Benjamin Stora a souligné que le «chantier mémoriel engagé depuis plus de vingt ans doit se poursuivre pour remonter aux sources, celles de la guerre de conquête».
L’historien Benjamin Stora, spécialiste de la guerre d’indépendance algérienne et de la colonisation, et auteur de l’ouvrage France-Algérie. Anatomie d’une déchirure, revient dans une tribune publiée le 2 décembre dans La Croix sur les relations tumultueuses entre la France et l’Algérie, toujours minées par la question mémorielle, un domaine qui lui tient particulièrement à cœur. Il appelle à reprendre les travaux de la commission mixte d’historiens, interrompus depuis l’été 2024. Stora, qui préside la partie française de cette commission, affirme que «l’atelier de la mémoire n’est plus un luxe politique mais une nécessité imposée par les transformations sociales et politiques dans les deux pays». Selon lui, le «chantier mémoriel engagé depuis plus de vingt ans doit se poursuivre pour remonter aux sources, celles de la guerre de conquête». Ce chantier, gelé depuis l’été 2024, devra inévitablement reprendre, d’autant que l’arrivée de nouvelles générations dans les années 1990-2000, issues des immigrations postcoloniales, renforce la nécessité d’approfondir cette histoire. Stora rappelle que «l’histoire s’écrit toujours en réponse à des demandes citoyennes». Or, l’intérêt croissant pour la question coloniale s’explique par le désir de comprendre ses origines familiales. Un décalage s’est ainsi creusé entre des jeunes en quête de repères historiques et une classe politique davantage préoccupée par l’actualité immédiate.
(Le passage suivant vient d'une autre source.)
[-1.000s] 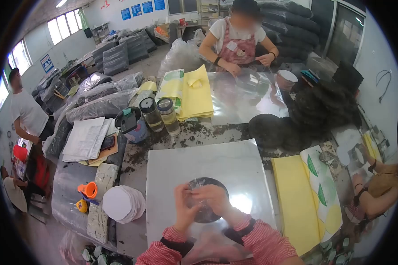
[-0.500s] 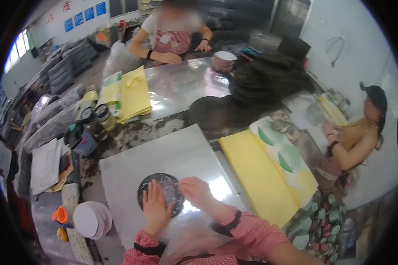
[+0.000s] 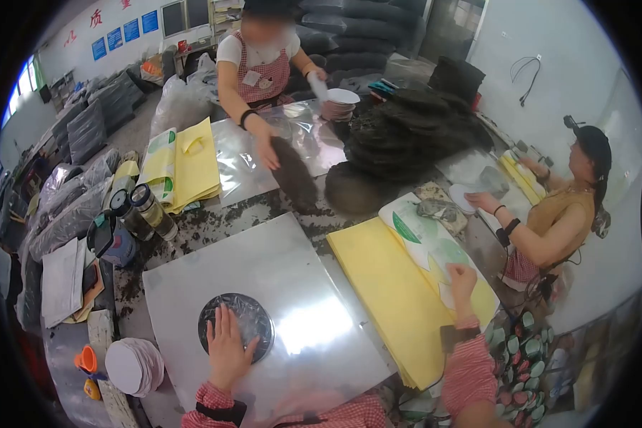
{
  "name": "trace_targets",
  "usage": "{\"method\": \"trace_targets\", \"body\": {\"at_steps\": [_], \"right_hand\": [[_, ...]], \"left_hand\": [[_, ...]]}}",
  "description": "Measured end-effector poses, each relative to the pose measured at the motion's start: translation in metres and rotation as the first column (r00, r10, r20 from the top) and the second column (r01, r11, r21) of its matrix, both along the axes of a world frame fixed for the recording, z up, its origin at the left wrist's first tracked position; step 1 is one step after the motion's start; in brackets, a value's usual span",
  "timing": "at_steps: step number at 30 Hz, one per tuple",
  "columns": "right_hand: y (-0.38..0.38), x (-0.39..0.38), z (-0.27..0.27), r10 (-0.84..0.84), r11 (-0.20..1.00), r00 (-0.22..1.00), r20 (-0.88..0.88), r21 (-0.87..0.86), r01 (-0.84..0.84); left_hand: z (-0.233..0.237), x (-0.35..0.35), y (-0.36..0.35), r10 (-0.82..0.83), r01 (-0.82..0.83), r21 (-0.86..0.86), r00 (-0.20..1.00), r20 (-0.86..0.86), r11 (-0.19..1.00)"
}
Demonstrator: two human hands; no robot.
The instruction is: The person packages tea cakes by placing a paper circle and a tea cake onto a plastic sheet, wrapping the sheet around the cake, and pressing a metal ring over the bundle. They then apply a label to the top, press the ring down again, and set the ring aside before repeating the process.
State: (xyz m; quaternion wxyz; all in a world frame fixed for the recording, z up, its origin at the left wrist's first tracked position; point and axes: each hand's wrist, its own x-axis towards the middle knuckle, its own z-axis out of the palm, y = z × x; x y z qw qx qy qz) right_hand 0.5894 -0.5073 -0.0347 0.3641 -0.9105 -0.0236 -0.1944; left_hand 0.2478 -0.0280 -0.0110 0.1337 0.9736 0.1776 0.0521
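Two hands, well apart.
Left hand [image 3: 228,349] lies flat, fingers spread, gripping nothing, pressing the dark wrapped disc [image 3: 241,319] on the clear sheet [image 3: 292,271]; right hand [image 3: 462,282] rests on the printed wrapper [image 3: 422,241] atop the yellow stack [image 3: 378,289], pinch cannot be told.

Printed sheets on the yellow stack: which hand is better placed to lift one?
Right, probably. The right hand touches the printed sheets, while the left hand lies flat on the dark disc, well away from them.
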Motion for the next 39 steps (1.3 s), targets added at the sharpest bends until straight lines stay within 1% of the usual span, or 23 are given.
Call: {"method": "trace_targets", "body": {"at_steps": [2,4,5,7,8,9,11,13,14,16,17,18,19,21,23,25,27,29,31,32,33,35,39], "right_hand": [[-0.045,0.030,-0.020,-0.183,0.943,0.983,-0.034,0.275,0.185],[-0.121,0.053,-0.065,-0.405,0.811,0.911,0.082,0.492,0.316],[-0.155,0.060,-0.089,-0.630,0.665,0.762,0.148,0.609,0.432],[-0.285,0.081,-0.171,-0.788,0.603,0.522,0.327,0.585,0.543],[-0.231,0.053,-0.115,-0.768,0.555,0.607,0.203,0.682,0.475],[-0.144,0.011,-0.026,-0.731,0.475,0.678,0.075,0.769,0.427],[-0.062,0.008,-0.063,-0.504,0.669,0.852,0.142,0.688,0.281],[0.053,-0.049,-0.077,-0.012,0.906,0.990,0.142,0.421,-0.050],[0.134,-0.097,-0.063,0.298,0.935,0.952,0.069,0.179,-0.306],[0.244,-0.176,-0.025,0.781,0.590,0.615,-0.106,-0.194,-0.784],[0.276,-0.199,-0.013,0.884,0.465,0.461,0.074,-0.059,-0.883],[0.300,-0.209,0.004,0.946,0.314,0.302,0.117,-0.109,-0.943],[0.317,-0.214,0.017,0.980,0.160,0.136,0.147,-0.164,-0.973],[0.330,-0.221,0.021,0.989,0.138,0.125,0.077,-0.196,-0.971],[0.335,-0.223,0.030,0.994,0.110,0.113,0.000,-0.239,-0.965],[0.337,-0.215,0.046,0.973,0.134,0.151,-0.173,-0.106,-0.985],[0.365,-0.214,0.028,0.984,0.170,0.169,-0.062,0.000,-0.985],[0.400,-0.216,0.014,0.967,0.253,0.198,-0.158,0.578,-0.776],[0.409,-0.222,0.018,0.976,0.202,0.140,-0.165,0.468,-0.860],[0.408,-0.228,0.019,0.977,0.154,0.143,-0.157,0.061,-0.986],[0.406,-0.236,0.020,0.977,0.093,0.153,-0.151,-0.348,-0.933],[0.411,-0.242,0.014,0.972,0.038,0.113,-0.207,-0.333,-0.942],[0.414,-0.248,0.003,0.945,0.027,0.155,-0.288,-0.406,-0.914]], "left_hand": [[0.001,-0.003,0.001,0.001,0.000,-0.029,1.000,0.027,1.000],[0.002,-0.005,0.002,0.000,0.000,-0.024,1.000,0.026,1.000],[0.002,-0.004,0.000,0.004,-0.003,-0.028,1.000,0.030,1.000],[0.008,-0.006,-0.003,0.059,-0.058,-0.033,0.998,0.029,0.998],[0.011,-0.007,-0.005,0.046,-0.049,0.036,0.996,0.073,0.998],[0.013,-0.007,-0.006,0.031,-0.043,0.109,0.994,0.109,0.993],[0.012,-0.006,-0.007,0.019,-0.032,0.119,0.994,0.112,0.992],[-0.001,-0.005,0.000,-0.008,0.007,0.024,0.998,0.060,1.000],[-0.006,-0.005,0.001,0.000,-0.001,0.028,0.999,0.040,1.000],[-0.008,-0.004,0.000,0.016,-0.017,0.040,1.000,0.027,0.999],[-0.007,-0.005,-0.001,-0.004,0.003,0.070,1.000,0.004,0.998],[-0.007,-0.006,0.001,-0.022,0.024,0.101,1.000,-0.020,0.995],[-0.015,-0.009,0.007,-0.089,0.120,-0.165,0.978,0.187,0.979],[-0.026,-0.012,0.011,-0.068,0.170,-0.313,0.948,0.311,0.934],[-0.030,-0.016,0.006,-0.022,0.174,-0.356,0.919,0.393,0.918],[-0.024,-0.009,0.007,0.047,0.172,-0.397,0.873,0.485,0.901],[-0.019,-0.014,0.005,0.093,0.154,-0.502,0.897,0.432,0.851],[-0.016,-0.017,0.007,0.117,0.154,-0.593,0.912,0.393,0.790],[-0.018,-0.018,0.019,0.512,-0.034,-0.843,0.808,0.293,0.536],[-0.025,-0.032,0.025,0.640,0.164,-0.842,0.581,0.504,0.514],[-0.022,-0.045,0.034,0.638,0.156,-0.845,0.589,0.496,0.512],[-0.016,-0.071,0.038,0.666,-0.401,-0.663,0.719,0.201,0.632],[-0.006,-0.064,0.028,0.502,-0.425,-0.566,0.865,-0.024,0.706]]}}
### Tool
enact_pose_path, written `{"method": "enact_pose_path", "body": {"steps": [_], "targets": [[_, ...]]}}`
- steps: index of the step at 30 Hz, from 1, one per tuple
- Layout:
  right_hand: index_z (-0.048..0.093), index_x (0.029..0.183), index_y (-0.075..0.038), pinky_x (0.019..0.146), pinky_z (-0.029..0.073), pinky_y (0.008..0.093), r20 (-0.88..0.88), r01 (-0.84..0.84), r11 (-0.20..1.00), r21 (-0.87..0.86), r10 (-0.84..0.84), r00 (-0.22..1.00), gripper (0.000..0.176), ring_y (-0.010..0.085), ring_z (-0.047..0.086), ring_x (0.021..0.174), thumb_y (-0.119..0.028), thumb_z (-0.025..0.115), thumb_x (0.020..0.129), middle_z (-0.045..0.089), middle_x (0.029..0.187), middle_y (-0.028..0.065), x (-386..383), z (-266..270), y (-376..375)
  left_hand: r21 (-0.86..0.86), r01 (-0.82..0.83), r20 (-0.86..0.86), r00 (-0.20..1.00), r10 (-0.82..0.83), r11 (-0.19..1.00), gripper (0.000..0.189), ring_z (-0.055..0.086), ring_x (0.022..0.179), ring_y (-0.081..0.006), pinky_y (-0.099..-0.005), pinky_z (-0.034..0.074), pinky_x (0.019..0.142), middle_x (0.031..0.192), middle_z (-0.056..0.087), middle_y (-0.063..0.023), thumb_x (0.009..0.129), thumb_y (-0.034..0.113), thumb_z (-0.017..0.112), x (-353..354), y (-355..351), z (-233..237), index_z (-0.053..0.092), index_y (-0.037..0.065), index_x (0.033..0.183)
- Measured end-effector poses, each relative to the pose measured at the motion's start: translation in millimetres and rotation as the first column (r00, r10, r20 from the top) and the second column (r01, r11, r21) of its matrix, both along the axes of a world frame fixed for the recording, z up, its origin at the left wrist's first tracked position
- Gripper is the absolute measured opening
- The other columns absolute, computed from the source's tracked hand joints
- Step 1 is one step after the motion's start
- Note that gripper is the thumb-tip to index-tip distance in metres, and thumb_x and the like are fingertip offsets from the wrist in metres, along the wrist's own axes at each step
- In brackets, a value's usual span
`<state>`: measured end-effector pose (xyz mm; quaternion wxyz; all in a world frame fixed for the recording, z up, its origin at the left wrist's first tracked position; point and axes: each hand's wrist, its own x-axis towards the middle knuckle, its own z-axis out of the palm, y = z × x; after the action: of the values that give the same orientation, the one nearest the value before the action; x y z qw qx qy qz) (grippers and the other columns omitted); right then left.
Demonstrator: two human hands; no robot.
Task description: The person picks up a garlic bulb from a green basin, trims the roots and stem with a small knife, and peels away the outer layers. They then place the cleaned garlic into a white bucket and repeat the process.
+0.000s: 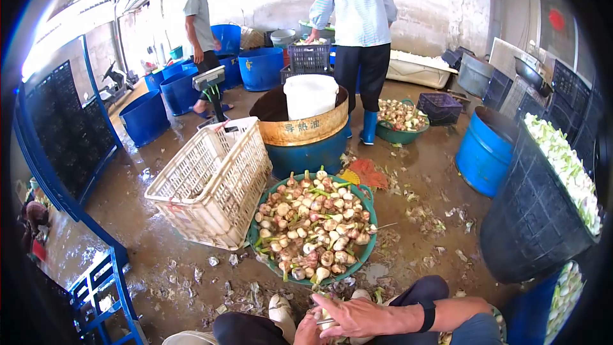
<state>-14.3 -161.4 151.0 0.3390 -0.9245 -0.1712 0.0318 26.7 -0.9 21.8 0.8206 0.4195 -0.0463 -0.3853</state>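
My right hand, with a black band on its wrist, reaches in from the right over my lap. Its fingers close around a small knife, of which only a thin metal glint shows. My left hand is closed just beside it at the bottom edge. A pale garlic bulb, mostly hidden by the fingers, appears to be in it. In front of my feet stands a green basin heaped with garlic bulbs, some with green stem stubs.
A white plastic crate stands left of the basin, with a rusty-rimmed blue drum behind. At right is a black tub of peeled stalks. Two people stand farther back near blue barrels. Scraps litter the wet floor.
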Motion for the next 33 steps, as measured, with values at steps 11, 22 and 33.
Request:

Il souligne également que la relation franco-algérienne demeure fragilisée, estimant que la libération de l’écrivain Boualem Sansal «ne suffit pas à rétablir la confiance». Il s’interroge : une simple poignée de main entre les présidents ou une nouvelle visite en Algérie suffiraient-elles à apaiser les blessures de la mémoire ? Stora rappelle que l’Algérie «n’a pas été une colonie comme les autres», puisqu’elle avait été intégrée à la France à travers trois départements, et que les «132 ans de présence française» s’inscrivent dans une histoire de conquête violente. Il met en évidence la divergence des récits : côté français, la colonisation a longtemps été présentée comme une «mission civilisatrice», tandis que l’imaginaire algérien s’est construit autour de la rupture avec la France coloniale et la valorisation d’une «culture de guerre». D’où son appel à un «retour aux racines» de la conquête du XIXᵉ siècle, une période qui, selon lui, «n’a pas été suffisamment enseignée ni présentée dans les manuels scolaires». Il regrette également l’absence, en France, d’une production cinématographique ou télévisuelle équivalente à celle consacrée, par exemple, à la conquête de l’Ouest aux États-Unis.
La fin du déni historique ?
Pour Stora, plus les descendants de cette histoire postcoloniale accèdent à la vie publique, plus «la marge du déni se réduit» et plus «la logique du silence recule». «Ignorer ces blessures n’arrête pas leur saignement», avertit-il. Il estime qu’«un seul pas ou un seul discours ne suffira pas à effacer les malentendus» entre les deux pays, rappelant que leurs relations se sont nettement dégradées depuis l’été 2024. L’historien rappelle également que le nationalisme français s’est construit à la fois sur les principes d’égalité et de droits de l’homme hérités de la Révolution française, mais aussi sur une base impériale, marquée par l’inégalité des droits imposée aux indigènes musulmans et par l’expansion territoriale. En Algérie, l’imaginaire national s’est forgé autour de la rupture avec la France coloniale, à travers la langue arabe, la religion musulmane et la berbérité, autant de facteurs ayant façonné une identité issue d’une guerre de libération nationale menant à l’indépendance de 1962. Benjamin Stora critique enfin l’indifférence de la classe politique française à l’égard des recommandations de son rapport remis à Emmanuel Macron en janvier 2021. Celui-ci n’a guère été discuté : la droite et l’extrême droite l’ont rejeté, tandis que la gauche ne s’en est pas saisie. Il cite notamment la reconnaissance par la France des assassinats de Maurice Audin, Larbi Ben M’hidi ou Ali Boumendjel, jamais véritablement débattue. En conclusion, Stora estime que cette omission «ne pourra pas subsister longtemps».
De plus en plus de personnes issues de l’histoire postcoloniale accèdent aujourd’hui à des responsabilités politiques, économiques ou intellectuelles. Le moment d’affronter ces héritages douloureux approche, dit-il. La classe politique française ne pourra plus détourner le regard, et le chantier mémoriel gelé depuis l’été 2024 devra tôt ou tard redémarrer.